> **Work to complete**
Among the entries below, find the line with "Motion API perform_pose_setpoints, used", then quote it and each following line up to and including the line with "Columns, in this", and nothing else.

> **Dataset excerpts**
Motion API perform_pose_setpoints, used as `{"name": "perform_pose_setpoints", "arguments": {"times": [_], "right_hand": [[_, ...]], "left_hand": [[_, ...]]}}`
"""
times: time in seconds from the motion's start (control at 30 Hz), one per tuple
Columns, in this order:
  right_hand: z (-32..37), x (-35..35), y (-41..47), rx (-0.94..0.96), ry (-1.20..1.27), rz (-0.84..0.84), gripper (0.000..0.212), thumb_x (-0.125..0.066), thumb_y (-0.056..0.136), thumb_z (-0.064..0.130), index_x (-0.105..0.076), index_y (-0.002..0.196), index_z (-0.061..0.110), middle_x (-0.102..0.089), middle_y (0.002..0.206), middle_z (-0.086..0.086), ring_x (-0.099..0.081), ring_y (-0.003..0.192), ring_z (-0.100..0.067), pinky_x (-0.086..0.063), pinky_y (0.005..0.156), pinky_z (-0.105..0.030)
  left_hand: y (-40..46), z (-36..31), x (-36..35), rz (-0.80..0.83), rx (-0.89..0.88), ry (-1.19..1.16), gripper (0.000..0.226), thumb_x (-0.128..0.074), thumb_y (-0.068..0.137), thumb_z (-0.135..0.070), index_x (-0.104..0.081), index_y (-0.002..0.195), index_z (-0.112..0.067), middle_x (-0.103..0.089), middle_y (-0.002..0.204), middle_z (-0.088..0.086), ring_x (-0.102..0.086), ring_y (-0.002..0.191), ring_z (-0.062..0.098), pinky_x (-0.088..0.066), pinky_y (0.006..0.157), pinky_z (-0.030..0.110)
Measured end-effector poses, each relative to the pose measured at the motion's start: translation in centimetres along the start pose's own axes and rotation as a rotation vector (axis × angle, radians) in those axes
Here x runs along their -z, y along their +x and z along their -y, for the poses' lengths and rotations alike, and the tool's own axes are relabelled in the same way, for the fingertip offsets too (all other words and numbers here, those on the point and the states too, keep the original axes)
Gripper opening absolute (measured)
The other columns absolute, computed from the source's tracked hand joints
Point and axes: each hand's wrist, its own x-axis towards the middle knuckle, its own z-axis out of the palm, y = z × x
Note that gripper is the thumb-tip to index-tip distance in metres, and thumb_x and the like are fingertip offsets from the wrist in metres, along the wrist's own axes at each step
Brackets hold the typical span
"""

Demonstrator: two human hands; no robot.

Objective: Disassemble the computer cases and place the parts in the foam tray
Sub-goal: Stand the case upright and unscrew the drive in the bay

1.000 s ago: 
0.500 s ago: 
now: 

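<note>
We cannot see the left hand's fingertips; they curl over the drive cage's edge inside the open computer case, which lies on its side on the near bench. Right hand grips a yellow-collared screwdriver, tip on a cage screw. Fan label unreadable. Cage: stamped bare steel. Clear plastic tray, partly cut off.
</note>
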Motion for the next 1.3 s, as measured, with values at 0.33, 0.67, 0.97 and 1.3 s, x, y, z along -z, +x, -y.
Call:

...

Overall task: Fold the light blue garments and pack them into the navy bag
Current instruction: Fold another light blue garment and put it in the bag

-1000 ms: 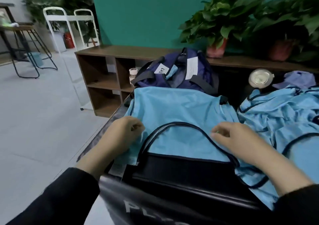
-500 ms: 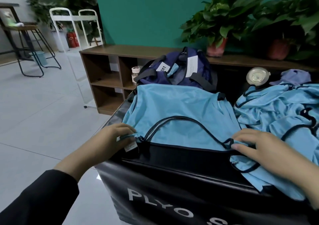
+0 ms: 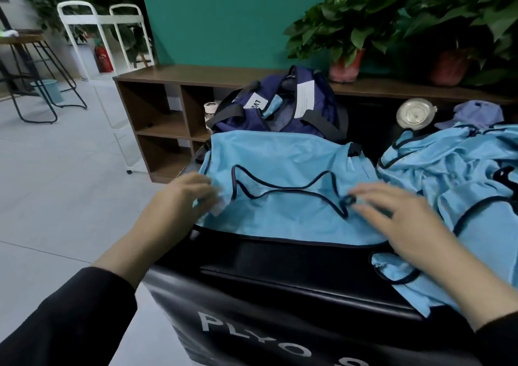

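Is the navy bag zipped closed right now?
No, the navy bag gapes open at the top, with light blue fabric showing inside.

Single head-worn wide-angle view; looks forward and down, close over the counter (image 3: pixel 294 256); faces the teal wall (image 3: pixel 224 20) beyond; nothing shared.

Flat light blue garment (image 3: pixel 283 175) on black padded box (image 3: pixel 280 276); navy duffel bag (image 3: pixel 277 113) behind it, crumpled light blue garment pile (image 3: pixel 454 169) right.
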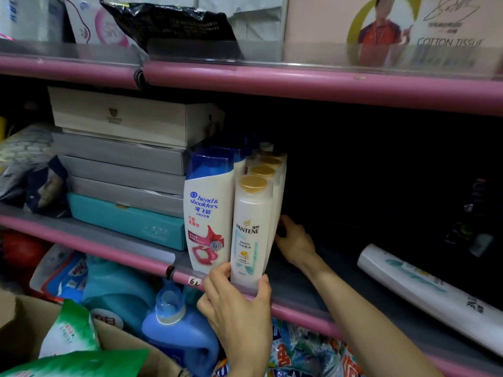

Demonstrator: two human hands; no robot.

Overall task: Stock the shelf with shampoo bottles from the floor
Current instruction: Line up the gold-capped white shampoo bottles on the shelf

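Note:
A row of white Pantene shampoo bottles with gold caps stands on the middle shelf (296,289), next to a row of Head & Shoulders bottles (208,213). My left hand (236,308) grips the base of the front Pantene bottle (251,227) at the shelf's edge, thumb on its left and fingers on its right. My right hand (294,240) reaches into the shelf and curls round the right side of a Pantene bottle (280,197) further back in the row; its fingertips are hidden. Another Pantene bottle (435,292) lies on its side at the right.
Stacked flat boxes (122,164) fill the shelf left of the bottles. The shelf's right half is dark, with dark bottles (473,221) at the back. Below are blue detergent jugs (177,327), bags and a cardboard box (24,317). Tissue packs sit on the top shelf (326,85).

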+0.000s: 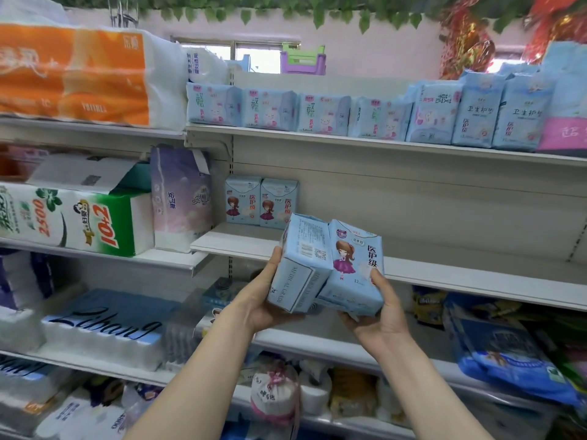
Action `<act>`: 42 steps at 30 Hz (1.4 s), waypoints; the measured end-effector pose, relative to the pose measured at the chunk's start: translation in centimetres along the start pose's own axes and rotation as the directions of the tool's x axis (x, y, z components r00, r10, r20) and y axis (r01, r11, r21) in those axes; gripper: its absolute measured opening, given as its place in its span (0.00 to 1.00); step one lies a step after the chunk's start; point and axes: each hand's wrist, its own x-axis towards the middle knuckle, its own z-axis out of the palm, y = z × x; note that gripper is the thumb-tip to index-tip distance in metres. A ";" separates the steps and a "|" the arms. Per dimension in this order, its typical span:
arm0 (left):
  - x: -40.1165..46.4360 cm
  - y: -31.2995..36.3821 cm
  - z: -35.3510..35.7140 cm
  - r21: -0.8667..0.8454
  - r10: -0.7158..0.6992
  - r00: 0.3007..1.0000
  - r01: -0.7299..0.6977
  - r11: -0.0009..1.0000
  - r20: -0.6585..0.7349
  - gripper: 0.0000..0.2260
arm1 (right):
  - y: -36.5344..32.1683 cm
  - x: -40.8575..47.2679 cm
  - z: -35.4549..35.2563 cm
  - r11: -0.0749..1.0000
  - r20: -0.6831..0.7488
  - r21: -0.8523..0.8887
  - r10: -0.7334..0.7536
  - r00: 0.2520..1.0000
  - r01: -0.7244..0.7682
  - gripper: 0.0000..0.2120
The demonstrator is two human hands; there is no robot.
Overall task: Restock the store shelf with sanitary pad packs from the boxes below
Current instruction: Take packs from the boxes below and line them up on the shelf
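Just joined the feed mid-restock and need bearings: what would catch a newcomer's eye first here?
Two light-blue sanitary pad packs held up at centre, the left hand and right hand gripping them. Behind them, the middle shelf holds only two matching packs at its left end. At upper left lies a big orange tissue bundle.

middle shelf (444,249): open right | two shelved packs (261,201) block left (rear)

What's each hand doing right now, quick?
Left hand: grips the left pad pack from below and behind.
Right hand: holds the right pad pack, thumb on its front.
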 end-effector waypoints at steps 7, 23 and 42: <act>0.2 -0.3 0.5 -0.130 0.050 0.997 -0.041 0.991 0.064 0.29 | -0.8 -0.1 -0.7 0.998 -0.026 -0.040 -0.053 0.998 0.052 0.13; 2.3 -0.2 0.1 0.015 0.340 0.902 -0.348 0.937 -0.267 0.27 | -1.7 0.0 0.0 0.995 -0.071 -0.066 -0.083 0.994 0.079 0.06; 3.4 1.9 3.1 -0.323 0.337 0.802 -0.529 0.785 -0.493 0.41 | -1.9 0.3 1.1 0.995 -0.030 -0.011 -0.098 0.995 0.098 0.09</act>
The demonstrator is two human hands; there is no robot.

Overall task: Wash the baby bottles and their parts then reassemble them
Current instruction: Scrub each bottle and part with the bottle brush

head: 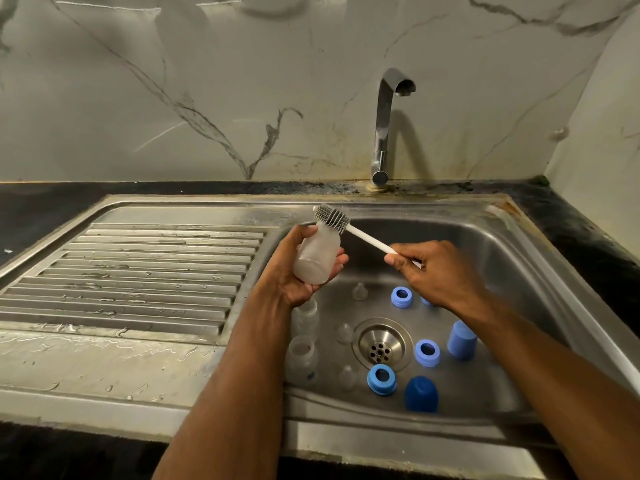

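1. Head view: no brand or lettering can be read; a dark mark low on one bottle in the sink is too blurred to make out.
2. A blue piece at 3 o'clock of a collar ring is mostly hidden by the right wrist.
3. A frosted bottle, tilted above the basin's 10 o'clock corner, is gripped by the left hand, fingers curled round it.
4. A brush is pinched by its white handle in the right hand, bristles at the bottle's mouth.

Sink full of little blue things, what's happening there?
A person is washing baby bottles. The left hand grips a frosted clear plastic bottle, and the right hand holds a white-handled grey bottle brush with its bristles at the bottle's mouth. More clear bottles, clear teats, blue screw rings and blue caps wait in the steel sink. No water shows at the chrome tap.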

> **Exercise result**
Motion API perform_pose_setpoints, used as `{"name": "perform_pose_setpoints", "arguments": {"times": [_], "right_hand": [[_, ...]], "left_hand": [[_, ...]]}}`
"""
times: time in seconds from the motion's start (control at 30 Hz), one per tuple
Columns, in this order:

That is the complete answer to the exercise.